The point that stuck with me the most in the article was #10. I guess I can relate that personally to my college experience. I spent 4 years at a university working towards an expensive degree that I don't even use. But man, was that a fun journey. I made some of the best friends, we had the time of our lives, met my husband, and essentially got put where I am today. So I could look at the whole experience as a huge expensive failure because my end goal (the degree) seems kind of useless right now. But instead I choose to think about what a great journey that was and I wouldn't trade it for anything. Same with agility. If Zoey and I never get a MACH or C-ATCH or heck, even get out of Open, or worse, can't play ever again, I can sit here and honestly say that we had a really amazing journey together. Getting involved in dog sports has changed us both for the better, and I certainly wouldn't trade that for anything either.


----------



## petpeeve (Jun 10, 2010)

CptJack said:


> "And just as failure will not define our future, neither will we rely on success to create our sense of self worth."
> 
> Yes.
> 
> Just. Yes.


Funny. I wrote down a short transcription of that quote, myself, with the original intention to include it in my post. For no real reason I decided not to, and pressed submit. But yeah, weird that we were probably having the same thought.

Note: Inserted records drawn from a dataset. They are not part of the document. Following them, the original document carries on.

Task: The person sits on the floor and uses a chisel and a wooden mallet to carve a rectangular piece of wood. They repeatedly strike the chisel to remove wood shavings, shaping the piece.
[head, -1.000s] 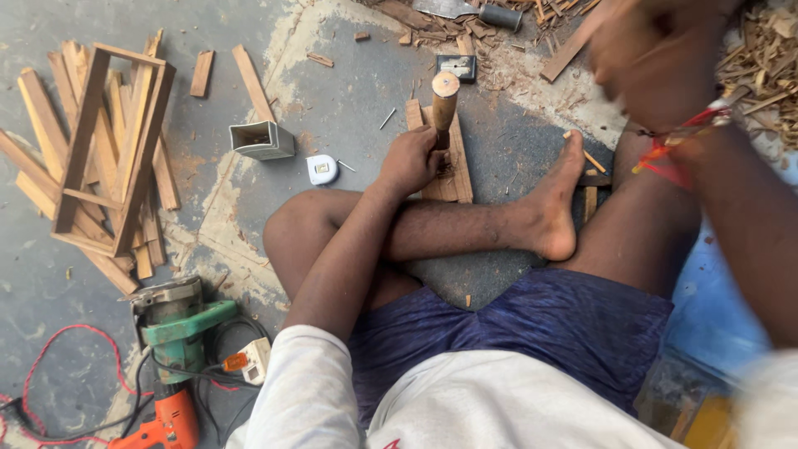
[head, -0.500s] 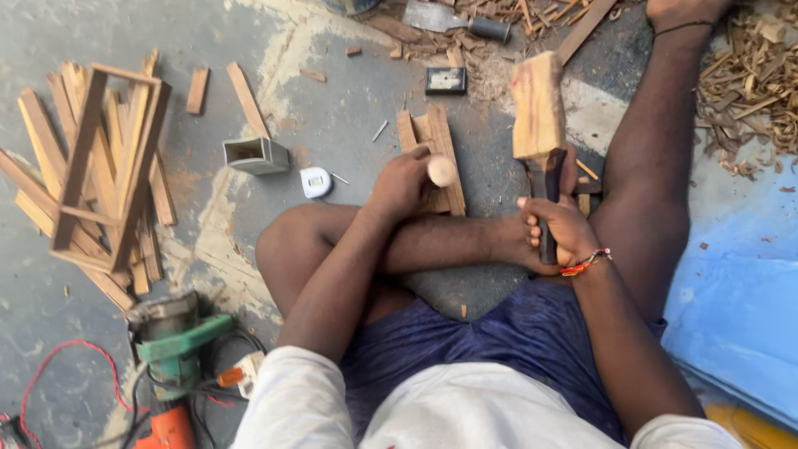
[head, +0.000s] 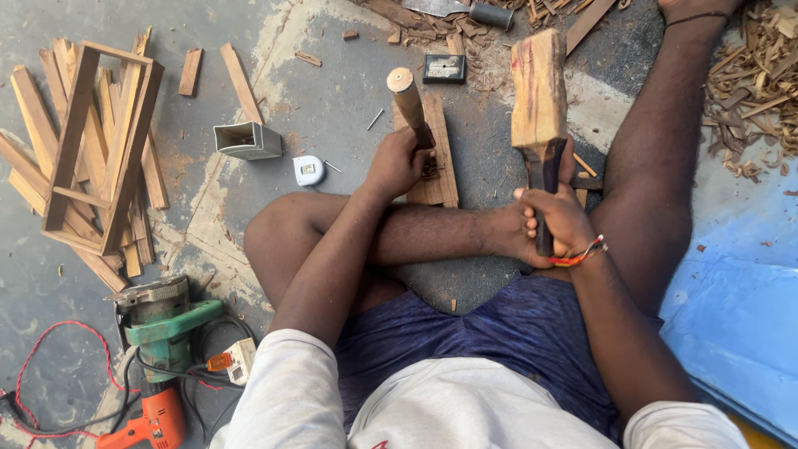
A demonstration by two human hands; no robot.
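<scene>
Head view: chisel rises from left hand grip over plank.

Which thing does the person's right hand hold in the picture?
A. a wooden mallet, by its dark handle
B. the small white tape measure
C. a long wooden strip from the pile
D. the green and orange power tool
A: the right hand grips the dark handle of the wooden mallet, raised beside the chisel in the left hand.

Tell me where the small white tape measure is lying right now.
In the head view, the white tape measure lies on the concrete floor, left of the left hand, just right of the small open metal box.
</scene>
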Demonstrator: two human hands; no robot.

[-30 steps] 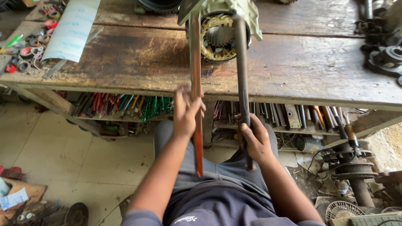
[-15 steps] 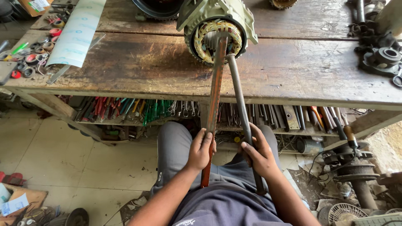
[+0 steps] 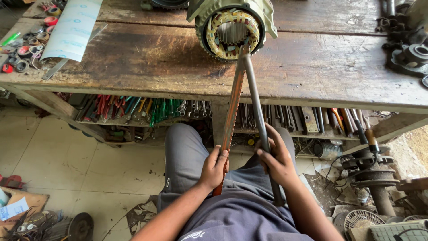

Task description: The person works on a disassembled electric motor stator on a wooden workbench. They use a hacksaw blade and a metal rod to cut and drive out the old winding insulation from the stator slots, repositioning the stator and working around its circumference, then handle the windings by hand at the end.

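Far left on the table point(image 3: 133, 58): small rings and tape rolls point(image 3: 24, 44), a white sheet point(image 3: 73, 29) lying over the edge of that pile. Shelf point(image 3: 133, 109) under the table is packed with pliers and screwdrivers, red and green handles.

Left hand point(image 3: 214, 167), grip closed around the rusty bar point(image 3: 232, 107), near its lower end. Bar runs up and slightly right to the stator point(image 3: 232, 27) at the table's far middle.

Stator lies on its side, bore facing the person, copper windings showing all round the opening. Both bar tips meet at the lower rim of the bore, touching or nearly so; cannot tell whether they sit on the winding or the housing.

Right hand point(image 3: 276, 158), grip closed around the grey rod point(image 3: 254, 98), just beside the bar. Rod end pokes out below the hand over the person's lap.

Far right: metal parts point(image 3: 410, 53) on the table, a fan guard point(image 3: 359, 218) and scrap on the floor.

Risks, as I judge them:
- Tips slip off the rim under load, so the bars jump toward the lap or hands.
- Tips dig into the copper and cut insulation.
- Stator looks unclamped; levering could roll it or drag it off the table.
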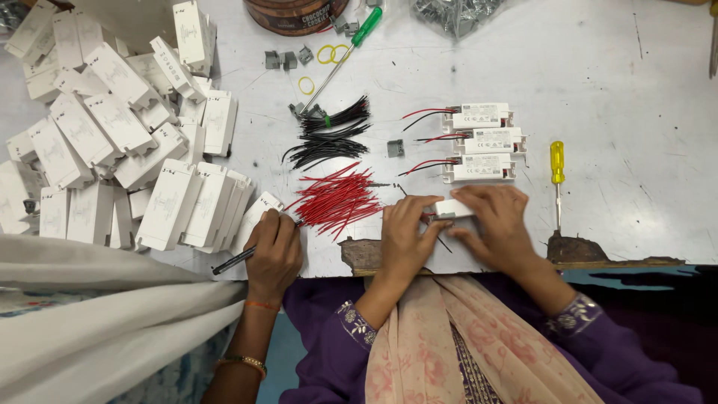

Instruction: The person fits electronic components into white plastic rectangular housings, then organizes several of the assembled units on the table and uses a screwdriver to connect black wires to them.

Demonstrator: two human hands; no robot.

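Near the front edge of the tabletop [643, 90], just below the three finished white driver boxes [479, 142] with their red and black leads, I hold one more small white box [453, 209] between my two hands. My left hand [404, 236] is clenched around its left end, fingers curled over the top, and my right hand [497, 224] grips the right end with the thumb underneath. A thin dark wire runs out from under the box toward the table edge. Left of that box lies a loose bundle of red wires [336, 198], and above those a bundle of black wires [329, 135]. To the right of the box lies a yellow-handled screwdriver [557, 179]; a green-handled one [351, 49] lies farther back beyond the black wires. Beyond the red wires another person's hand [275, 251] presses a dark pen [233, 260] to a white box beside a big heap of white boxes [120, 127].
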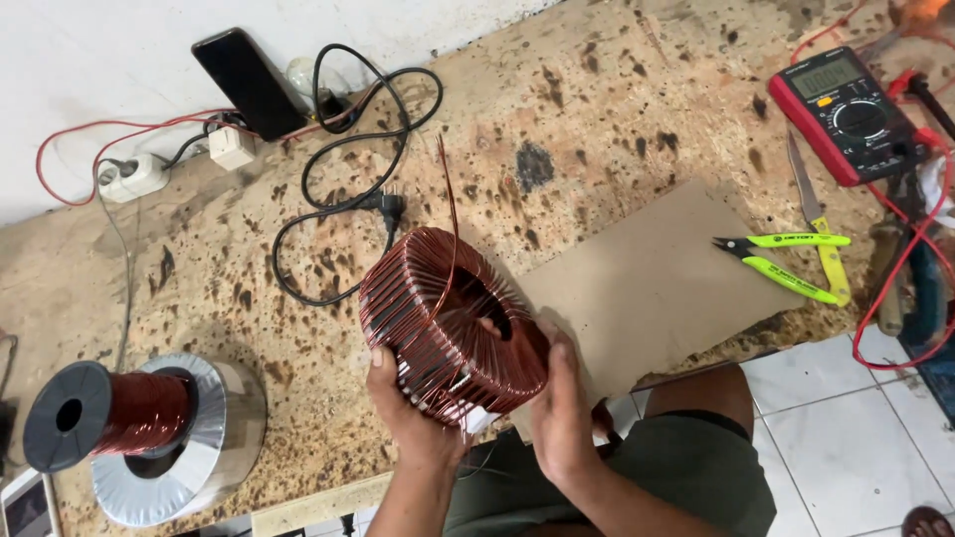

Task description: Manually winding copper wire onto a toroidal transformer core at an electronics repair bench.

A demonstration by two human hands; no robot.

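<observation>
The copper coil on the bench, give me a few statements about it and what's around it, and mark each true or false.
1. Both hands hold the coil. True: the left hand grips below, the right hand at its side.
2. The cutters lie on the cardboard. False: they lie beside it on the bench.
3. The wire spool rests on a grey ring core. True.
4. The multimeter is blue. False: it is red and black.
5. The phone lies flat by the spool. False: it leans against the wall at the back.
</observation>
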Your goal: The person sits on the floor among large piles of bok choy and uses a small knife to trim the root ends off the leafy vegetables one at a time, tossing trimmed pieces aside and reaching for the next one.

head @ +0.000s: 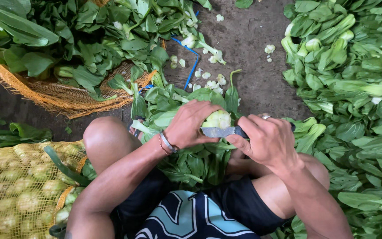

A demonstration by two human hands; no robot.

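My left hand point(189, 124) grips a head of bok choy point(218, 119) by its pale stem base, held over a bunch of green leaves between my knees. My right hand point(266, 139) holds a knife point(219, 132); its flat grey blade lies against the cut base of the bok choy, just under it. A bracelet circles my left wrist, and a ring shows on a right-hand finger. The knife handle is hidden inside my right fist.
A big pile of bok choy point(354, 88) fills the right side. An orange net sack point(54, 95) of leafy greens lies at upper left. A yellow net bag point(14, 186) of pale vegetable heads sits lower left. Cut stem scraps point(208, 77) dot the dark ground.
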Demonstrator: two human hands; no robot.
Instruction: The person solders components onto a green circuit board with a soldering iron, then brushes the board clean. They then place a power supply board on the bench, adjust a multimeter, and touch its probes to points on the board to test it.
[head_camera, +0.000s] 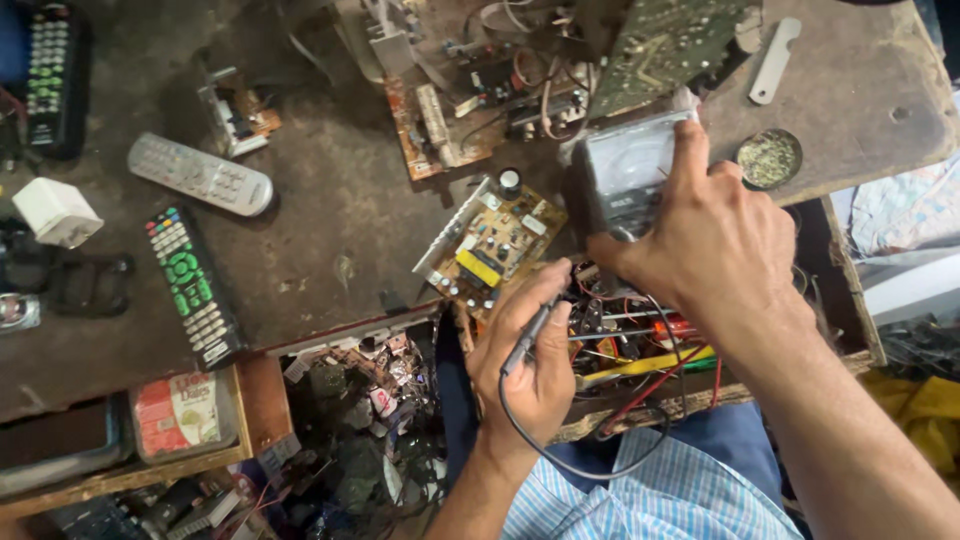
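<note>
My left hand (525, 350) is closed around a thin black test probe (530, 330), its black lead looping down over my lap. The probe tip points toward a small brown circuit board (493, 240) with a yellow part on it. My right hand (705, 235) grips a grey analog multimeter (630, 172) at the bench's front, thumb on its lower edge and a finger along its right side. Below that hand lie red, yellow and black wires (640, 355) in an open drawer.
A larger circuit board with cables (470, 95) and a green board (665, 40) lie at the back. Remotes (200, 175) (190, 285) (50, 75), a white adapter (55, 212), a round tin (769, 158) and a parts-filled drawer (350, 420) surround the dark bench.
</note>
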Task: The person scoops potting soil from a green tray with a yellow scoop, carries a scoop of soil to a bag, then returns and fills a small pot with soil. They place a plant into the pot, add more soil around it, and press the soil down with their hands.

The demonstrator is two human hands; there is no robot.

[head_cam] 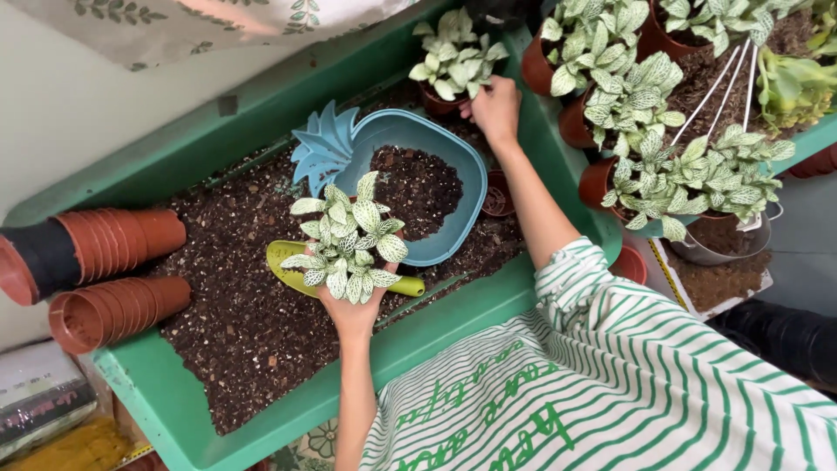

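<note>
White-veined plant (346,235) cupped above left hand (351,312)'s closed fingers; right hand (494,109) gripping potted plant (455,61).

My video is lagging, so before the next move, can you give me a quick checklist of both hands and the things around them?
1. Left hand holds the white-veined plant from below: ok.
2. Right hand has a grip on the potted plant: cannot tell; it is at the leaves and pot.
3. Blue pineapple-shaped dish holds soil and lies in the green tray: ok.
4. Yellow-green trowel lies free on the soil: ok.
5. Stacked terracotta pots are upright: not ok, they lie on their sides.
</note>
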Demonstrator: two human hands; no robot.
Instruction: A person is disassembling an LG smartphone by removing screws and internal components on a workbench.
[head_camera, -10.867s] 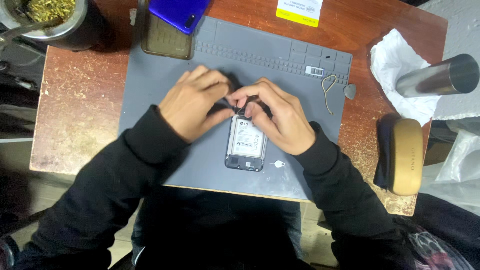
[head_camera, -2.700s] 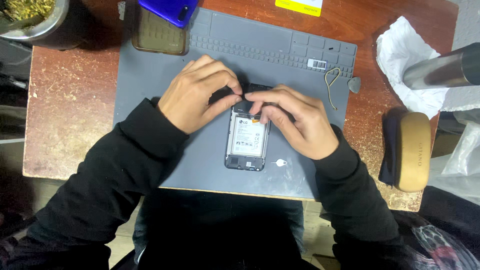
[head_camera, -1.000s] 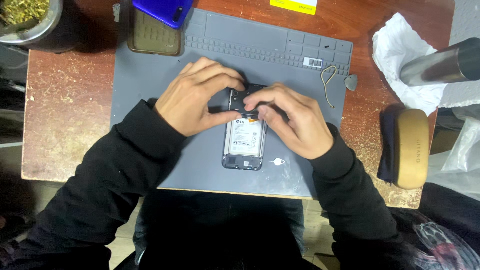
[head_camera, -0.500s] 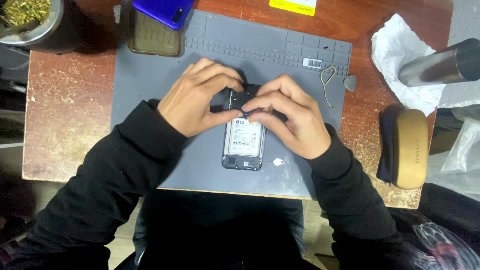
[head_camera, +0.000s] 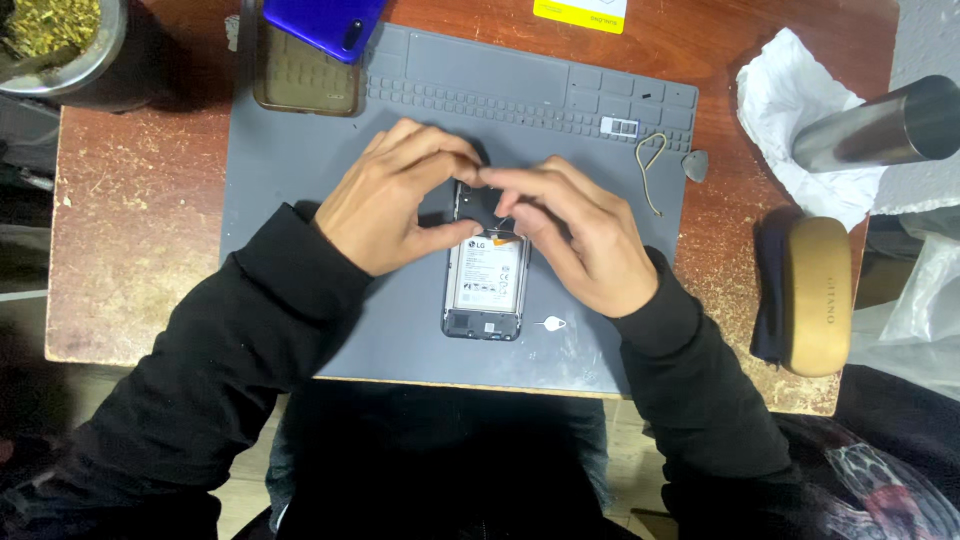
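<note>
An opened phone (head_camera: 486, 285) lies face down on the grey work mat (head_camera: 320, 330), its back cover off and a white battery showing. My left hand (head_camera: 395, 205) grips the phone's upper left edge, thumb pressed against its side. My right hand (head_camera: 575, 235) rests over the upper right part, with the fingertips of both hands meeting at the phone's top end. What the fingertips pinch there is hidden. A small SIM ejector pin (head_camera: 551, 323) lies on the mat just right of the phone's lower end.
A blue phone (head_camera: 322, 22) lies on a clear brown case (head_camera: 300, 85) at the mat's top left. A metal loop (head_camera: 652, 165), grey pick (head_camera: 696, 165), white cloth (head_camera: 795, 110), steel tumbler (head_camera: 880, 125), wooden case (head_camera: 818, 295), yellow card (head_camera: 580, 10) and herb-filled cup (head_camera: 65, 40) stand around.
My hands stay on the phone's top end. The fingertips have drawn closer together over the top edge; the phone has hardly shifted.
</note>
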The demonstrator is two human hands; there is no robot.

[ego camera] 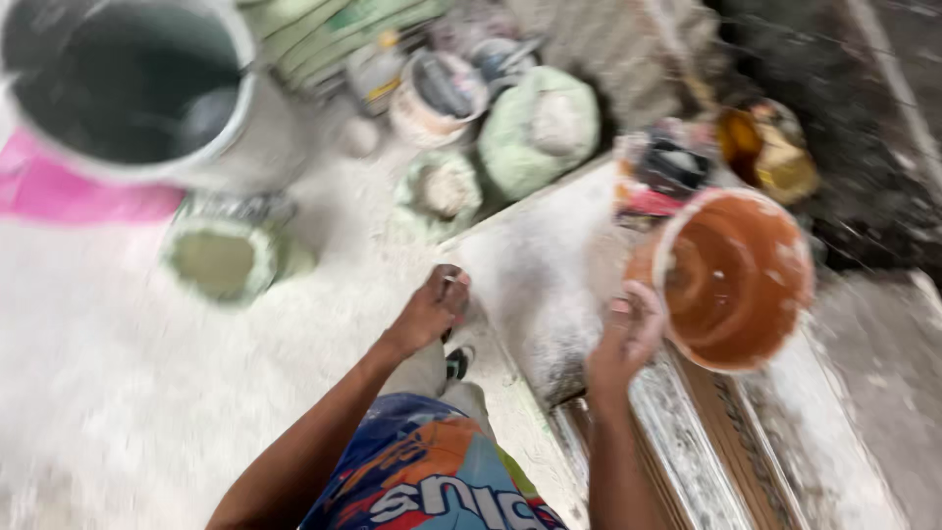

My favourite line from that video for sure. I think it relates well to the topic at hand.


----------



## petpeeve (Jun 10, 2010)

Never 'cried' in the ring or after a trial, personally. Lord knows there were plenty of times that I theoretically could've. But I think it's best to internalize, if at all, rather than express outwardly. I guess I'm tough. And I guess if there's any disappointment or frustration to be had, then it's time for introspection, really. Although I will admit I was once moved to near-tears *ahem* during my after-dinner speech at a memorial trial/celebration for veterans. Apparently I'm not as tough as I claim, lol.



Apricot said:


> The only times I've cried in the ring were from joy


 This of course. The only exception to the rule I can think of.


----------



## Laurelin (Nov 2, 2006)

That was a good read! 

I've always been pretty laid back about it but have left a trial in tears twice. Once when Summer had her seizure (understandable) and once when it was just really really bad. For me it's never been a worry that we would do badly though. I was worried that I wouldn't be able to keep training and competing. At the time I could not get another dog though so that was part of the pressure. I had one dog that plain couldn't compete and one that was old.


----------